Abraxis (AstraZeneca) v. Mayne (Fed. Cir. 2006).
Mayne attempted to around Abrxis’s anesthetic formulation patent covering DIPRIVAN. The district court, however, found that Mayne’s product still infringed, both directly and under the doctrine of equivalents, despite its replacement of EDTA (“edetate”) with DTPA.
On appeal, the CAFC reversed the direct infringement based on claim construction, but agreed that there was infringement under the DOE.
Infringement under the doctrine of equivalents is reviewed for clear error. To infringe under the DOE, the accused device must perform “substantially the same function in substantially the same way to obtain the same result” as the patented invention.
During the design-around, the defendant had attempted to identically match the characteristics and stability function of the Abraxis product. They eventually chose the DTPA replacement because it is “structurally similar to edetate, [and therefore] product stability is predicted to be unaffected.”

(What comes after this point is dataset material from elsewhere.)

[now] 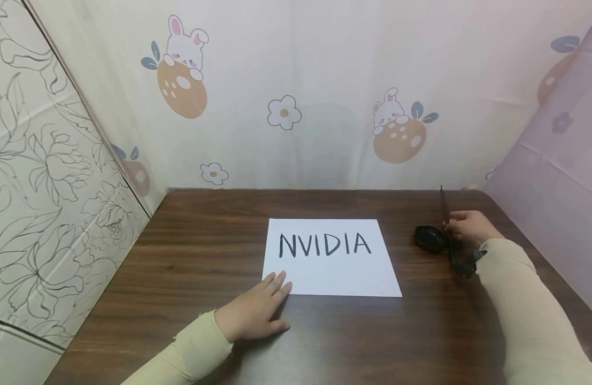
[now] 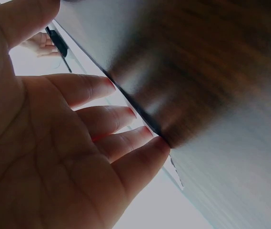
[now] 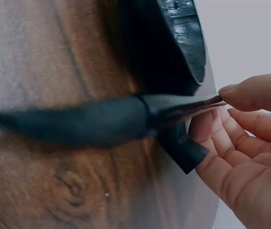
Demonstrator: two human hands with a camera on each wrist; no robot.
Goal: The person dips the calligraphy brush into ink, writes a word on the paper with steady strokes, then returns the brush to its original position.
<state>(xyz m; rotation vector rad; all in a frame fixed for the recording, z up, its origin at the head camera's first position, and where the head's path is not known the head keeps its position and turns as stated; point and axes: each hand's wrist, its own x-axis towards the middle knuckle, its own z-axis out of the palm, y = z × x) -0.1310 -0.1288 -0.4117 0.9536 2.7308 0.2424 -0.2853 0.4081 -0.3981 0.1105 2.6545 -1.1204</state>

Even so, the defendant argued under the modern DOE exclusion principle that the patentee’s use of the “restrictive term edetate,” rather than a more generic term, precluded extension of equivalents coverage as a matter of law. The CAFC disagreed, finding that equivalents could be asserted because the inventors “did not clearly disavow” broader coverage.
There is no evidence that the patentees made a clear and unmistakable surrender of other polyaminocarboxylates, or calcium trisodium DTPA in particular, during prosecution.
Furthermore, because the use of DTPA was admittedly unforeseeable, it is proper to extend DOE.
The defendant also asserted that DOE should not be extended to cover DTPA because Mayne was able to obtain a patent to cover that modification. The CAFC did not buy that argument either. As noted above, the patent shows that the equivalent was unforeseeable at the time of the invention (weighing in favor of DOE). In addition, the district court’s fact finding of “substantial evidence of equivalence” withstood CAFC scrutiny.